Sylvain Connac : Mes travaux de recherche me conduisent régulièrement à interroger des enfants qui travaillent au sein de classes où la coopération est une organisation ordinaire. L’une des questions rituelles que je leur pose est celle-ci : ” est-ce que tu ne ressens pas de la honte à aller demander de l’aide à des camarades ?” La réponse est souvent la même, similaire à celle qu’Alexia, 8 ans m’a donnée : ” Non, pas du tout. Ca fait pas la honte parce qu’en fait il y a pas que nous qui demande de l’aide, il y en a plein d’autres. ça fait pas la honte. C’est juste que tu comprends pas l’exercice. ça peut arriver des fois.”

Plusieurs pistes pédagogiques se cachent derrière la manifestation de cette confiance, que nous estimons construite et méritant un entretien vigilant.

Un espace hors-menace

C’est à Jacques Lévine que nous empruntons cette expression. Elle désigne ce que d’autres désignent comme un cadre contenant, qui se traduit par une matrice de lois dont l’adulte-enseignant est le garant. Ces lois ne sont pas négociées avec les élèves. Elles sont apportées par les adultes qui les expliquent. Sans elles, la démocratie ne peut exister au sein d’un groupe, parce que, justement, leur but est d’assurer chacun de son égal droit à l’expression et au respect. Ces lois gagnent à ne pas être nombreuses puisqu’elles ne concernent que les règles relatives à la sécurité. Par exemple, à l’instar des travaux de Bruno Robbes :

  • On ne se tape pas, on discute : chacun a le droit au respect de son corps
  • On ne se moque pas, les erreurs ne sont pas des fautes : chacun a le droit de se tromper ou d’avoir un avis différent
  • On ne prend pas les affaires d’un autre sans son autorisation: chacun a un droit de propriété
  • On est en classe pour travailler et apprendre : si on ne comprend pas, on demande de l’aide, si on sait, on aide
  • L’enseignant ne travaille pas que pour certains, il doit rester accessible pour tous.

Une autonomie objectivée

Autoriser des élèves à exercer leur liberté à travers des moments d’autonomie est également une occasion de développer chez eux ce sentiment de confiance. Mais avec la condition de ne pas être trop loin, pour éviter que notre retrait momentanée ne se traduise par une délégation de notre pouvoir auprès des élèves les plus en recherche de l’affirmation d’eux-mêmes (ce qui pourrait avoir des effets de désordre, contraire à ce dont un espace d’apprentissages a besoin).
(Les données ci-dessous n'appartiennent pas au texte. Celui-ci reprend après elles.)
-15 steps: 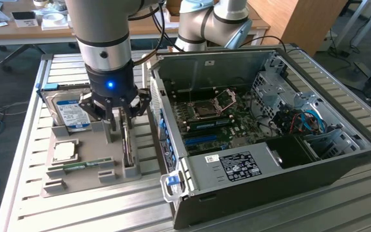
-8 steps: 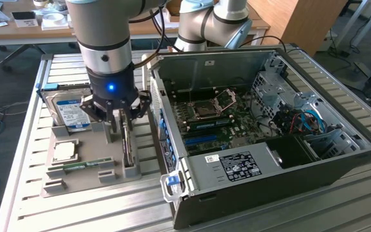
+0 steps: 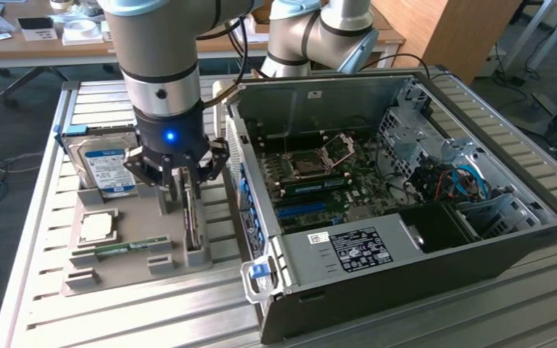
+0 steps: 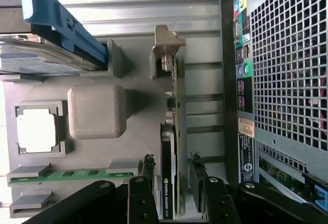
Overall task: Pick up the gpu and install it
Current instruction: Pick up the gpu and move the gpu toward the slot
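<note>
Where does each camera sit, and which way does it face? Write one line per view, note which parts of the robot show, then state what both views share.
Exterior view: off the arm, raised, looking down on the grey holder tray and open computer case; the arm and hand show.
Wrist view: on the wrist, looking along the hand at the gpu standing on edge between its open fingers.
Shared: gpu, hard drive, grey holder tray, computer case, hand.

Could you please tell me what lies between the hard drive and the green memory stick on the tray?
The square silver processor chip lies there on the tray, as both the wrist and exterior views show.
</note>
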`<state>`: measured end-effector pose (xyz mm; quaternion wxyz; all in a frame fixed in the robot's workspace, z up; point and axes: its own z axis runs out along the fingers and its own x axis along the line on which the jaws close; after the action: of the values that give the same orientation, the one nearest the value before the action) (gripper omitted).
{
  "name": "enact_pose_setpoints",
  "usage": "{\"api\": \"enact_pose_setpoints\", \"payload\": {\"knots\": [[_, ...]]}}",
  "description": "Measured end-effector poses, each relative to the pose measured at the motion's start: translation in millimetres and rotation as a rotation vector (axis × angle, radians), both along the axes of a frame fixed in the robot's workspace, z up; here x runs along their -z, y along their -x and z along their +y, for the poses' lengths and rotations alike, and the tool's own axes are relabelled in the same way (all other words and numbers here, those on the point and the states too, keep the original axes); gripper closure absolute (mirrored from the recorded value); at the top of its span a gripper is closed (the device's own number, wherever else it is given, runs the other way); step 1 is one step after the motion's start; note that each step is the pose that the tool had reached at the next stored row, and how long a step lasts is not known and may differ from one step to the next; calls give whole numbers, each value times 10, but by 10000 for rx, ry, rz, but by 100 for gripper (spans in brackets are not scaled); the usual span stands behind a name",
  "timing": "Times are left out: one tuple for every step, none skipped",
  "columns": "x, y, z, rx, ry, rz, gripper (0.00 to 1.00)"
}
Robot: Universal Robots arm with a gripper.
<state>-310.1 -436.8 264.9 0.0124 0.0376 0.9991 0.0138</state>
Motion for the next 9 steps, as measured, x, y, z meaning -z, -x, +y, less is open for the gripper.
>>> {"api": "enact_pose_setpoints", "payload": {"knots": [[15,0,0,0,1,1,59],[30,-1,0,0,1,1,59],[47,-2,0,-1,1,1,59],[63,-2,0,-1,1,1,59],[79,-2,0,-1,1,0,59],[92,-2,0,0,0,0,59],[103,-3,0,-1,1,0,59],[112,-3,0,-1,1,1,59],[114,-2,-1,-1,2,2,59]]}}
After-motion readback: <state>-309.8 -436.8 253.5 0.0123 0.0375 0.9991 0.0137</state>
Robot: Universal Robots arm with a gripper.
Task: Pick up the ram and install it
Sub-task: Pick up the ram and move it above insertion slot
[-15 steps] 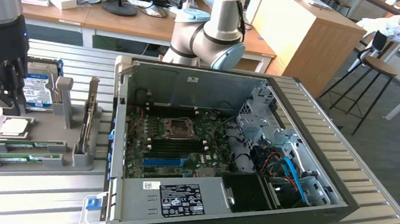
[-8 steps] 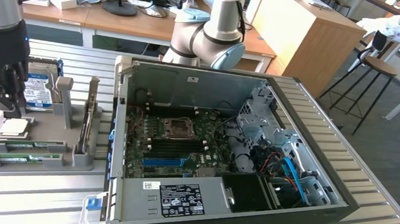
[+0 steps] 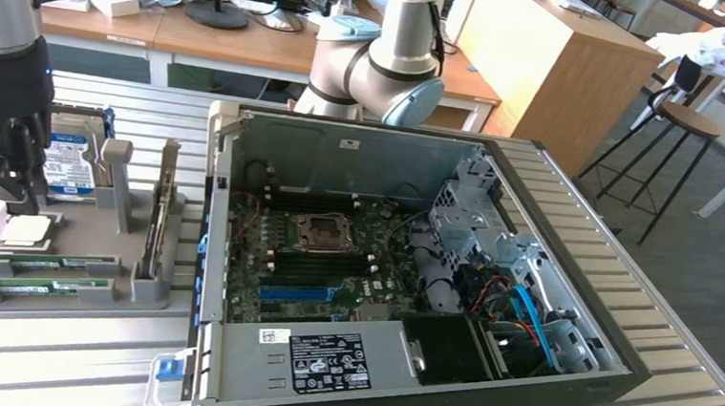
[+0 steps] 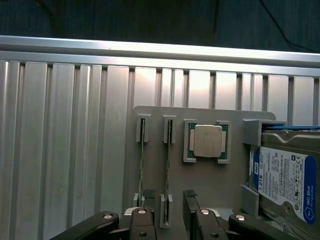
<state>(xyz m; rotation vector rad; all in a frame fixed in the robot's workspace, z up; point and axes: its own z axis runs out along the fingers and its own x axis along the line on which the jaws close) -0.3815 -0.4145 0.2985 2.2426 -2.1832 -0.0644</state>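
Observation:
Two ram sticks stand on edge in slots of a grey holder [image 3: 100,304] at the exterior view's left, the first ram [image 3: 45,259] just behind the second ram [image 3: 35,284]. In the wrist view they show as thin lines, one ram [image 4: 167,165] running between my fingertips, the other ram [image 4: 142,165] beside it. My gripper [image 3: 6,199] [image 4: 169,200] hangs above the holder's end, open, with nothing held. Its dark fingers [image 4: 148,196] stand on either side of one stick's end bracket, apart from it.
The holder also carries a silver processor [image 4: 207,141] [image 3: 26,229] and a hard drive [image 4: 285,185] [image 3: 69,168] with a blue-white label. An open computer case [image 3: 325,373] with its motherboard [image 3: 320,258] lies to the exterior view's right on the slatted metal table [image 4: 60,150].

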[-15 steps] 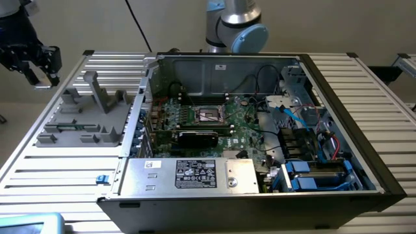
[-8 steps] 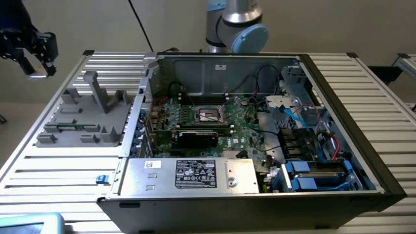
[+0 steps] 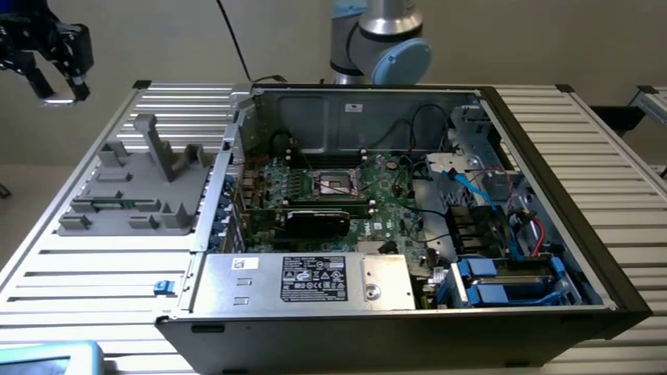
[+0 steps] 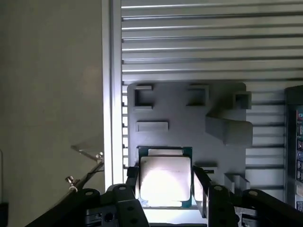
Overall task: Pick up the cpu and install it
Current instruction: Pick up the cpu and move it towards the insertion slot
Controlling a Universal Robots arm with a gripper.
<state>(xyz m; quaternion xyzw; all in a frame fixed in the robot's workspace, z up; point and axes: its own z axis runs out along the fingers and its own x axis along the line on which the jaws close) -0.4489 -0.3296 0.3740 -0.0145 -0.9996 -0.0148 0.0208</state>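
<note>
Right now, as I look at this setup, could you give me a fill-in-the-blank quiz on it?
1. The black gripper is ____ on the small, flat, square, silvery-grey cpu.
2. The gripper hangs on the exterior view's ____ side of the open black computer case.
3. The black square socket sits ____ that case, on the green circuit board.
Missing words: shut; left; inside.

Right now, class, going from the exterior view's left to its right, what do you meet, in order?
The gripper, holding the cpu → grey parts tray → black socket frame inside the open computer case → blue drive bays.
</note>
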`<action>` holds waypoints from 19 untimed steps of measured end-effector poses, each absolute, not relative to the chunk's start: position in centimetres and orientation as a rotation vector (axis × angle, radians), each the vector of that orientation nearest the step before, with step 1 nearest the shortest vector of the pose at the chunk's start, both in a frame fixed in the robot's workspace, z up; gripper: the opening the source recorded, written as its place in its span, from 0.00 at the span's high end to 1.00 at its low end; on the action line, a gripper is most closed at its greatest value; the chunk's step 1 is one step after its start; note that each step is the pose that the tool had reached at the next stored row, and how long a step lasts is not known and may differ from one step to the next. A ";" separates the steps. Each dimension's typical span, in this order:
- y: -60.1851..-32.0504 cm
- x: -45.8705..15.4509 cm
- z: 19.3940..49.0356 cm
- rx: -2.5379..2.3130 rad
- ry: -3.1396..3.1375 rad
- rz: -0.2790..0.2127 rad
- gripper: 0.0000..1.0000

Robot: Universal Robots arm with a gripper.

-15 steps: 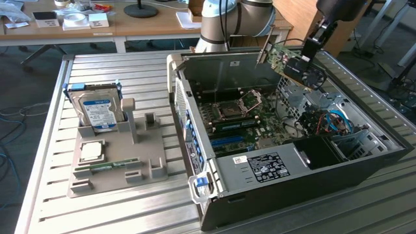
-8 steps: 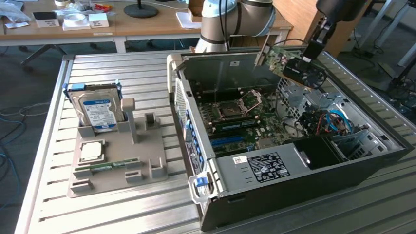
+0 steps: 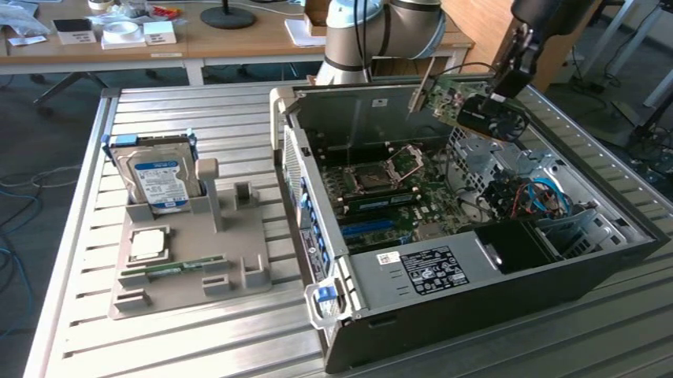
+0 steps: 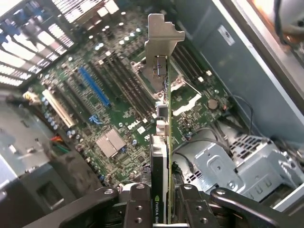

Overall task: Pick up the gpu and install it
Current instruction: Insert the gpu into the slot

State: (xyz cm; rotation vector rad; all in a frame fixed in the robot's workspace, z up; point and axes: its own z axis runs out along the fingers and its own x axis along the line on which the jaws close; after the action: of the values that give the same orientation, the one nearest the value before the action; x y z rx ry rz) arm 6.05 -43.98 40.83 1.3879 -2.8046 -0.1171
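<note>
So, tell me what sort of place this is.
Probably a robotics lab or workshop: a robot arm over an open PC case on a slatted metal bench, with cluttered desks behind.

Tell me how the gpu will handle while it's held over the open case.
The gpu is probably stiff: its board runs straight from the hand to the metal bracket. Gripped at one end, it may tilt. Its bare circuitry looks fragile against the case.

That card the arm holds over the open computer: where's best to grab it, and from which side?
Probably best: pinch the card across its two flat faces, at the end away from the metal bracket, coming in along its length. It is thin and flat, so jaws close squarely there, as the gripper has it now; the bracket end stays free.
</note>
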 end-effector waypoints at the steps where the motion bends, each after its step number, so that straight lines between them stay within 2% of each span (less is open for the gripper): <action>1: -44.0 6.1 40.8 1.413 -2.791 -0.117 0.73; 19: -44.0 6.1 40.6 1.841 -2.515 -0.112 0.73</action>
State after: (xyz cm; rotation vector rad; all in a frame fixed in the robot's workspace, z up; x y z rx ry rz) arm 6.05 -43.98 40.63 1.8413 -2.5147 -0.1121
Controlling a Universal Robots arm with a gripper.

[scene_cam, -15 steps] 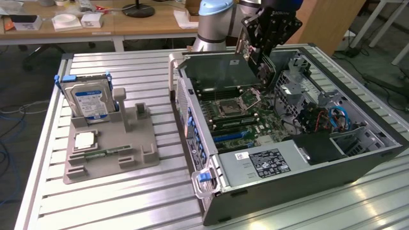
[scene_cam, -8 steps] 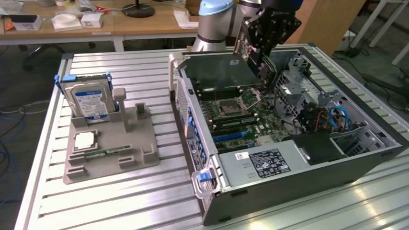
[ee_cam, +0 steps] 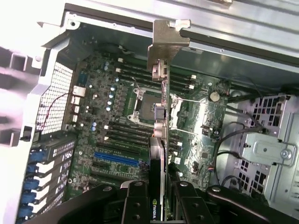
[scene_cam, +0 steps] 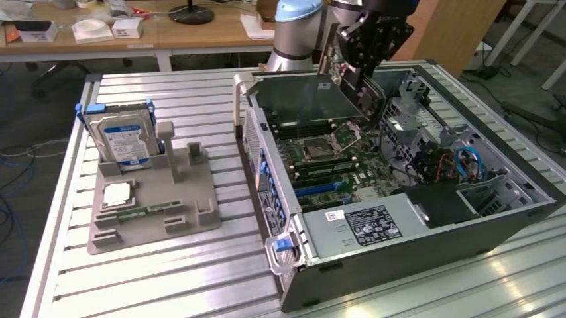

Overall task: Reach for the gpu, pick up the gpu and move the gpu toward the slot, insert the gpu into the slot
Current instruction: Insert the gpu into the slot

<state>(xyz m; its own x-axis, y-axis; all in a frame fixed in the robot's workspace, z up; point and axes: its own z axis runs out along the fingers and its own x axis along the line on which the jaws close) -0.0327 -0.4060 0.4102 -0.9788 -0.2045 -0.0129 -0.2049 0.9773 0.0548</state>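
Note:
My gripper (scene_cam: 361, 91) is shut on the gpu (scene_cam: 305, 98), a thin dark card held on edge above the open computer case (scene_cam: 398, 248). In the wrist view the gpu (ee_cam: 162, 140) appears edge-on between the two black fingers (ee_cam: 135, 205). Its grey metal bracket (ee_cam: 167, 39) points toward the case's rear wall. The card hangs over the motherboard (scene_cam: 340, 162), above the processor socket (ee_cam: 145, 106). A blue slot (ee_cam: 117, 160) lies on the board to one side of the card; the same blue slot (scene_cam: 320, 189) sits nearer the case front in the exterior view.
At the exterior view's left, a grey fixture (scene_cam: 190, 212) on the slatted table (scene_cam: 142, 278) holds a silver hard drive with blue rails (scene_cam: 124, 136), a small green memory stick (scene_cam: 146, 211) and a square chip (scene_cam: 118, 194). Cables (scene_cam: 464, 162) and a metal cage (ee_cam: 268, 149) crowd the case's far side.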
A travers un cadre contenant, de l’autonomie encadrée et des évaluations pour les apprentissages, la confiance s’installe grâce au principe de réciprocité : dans un groupe, personne ne fait la loi et tout le monde en a besoin, personne ne dispose d’une liberté infinie et tout le monde en profite pour exister, personne ne sait tout, personne ne sait rien, on s’enrichit en transmettant ce que l’on sait. L’enseignant a ainsi pour rôle d’introduire et de garantir le respect des règles de sécurité, d’enrichir au mieux les espaces d’autonomie pour qu’ils profitent à chacun, de transmettre du savoir sans être le seul à pouvoir le faire. Il transforme ainsi la classe en une communauté apprenante où chacun fait de son mieux, qui pour enseigner, qui pour apprendre, sachant que nul ne pourra dispenser l’autre de ses responsabilités.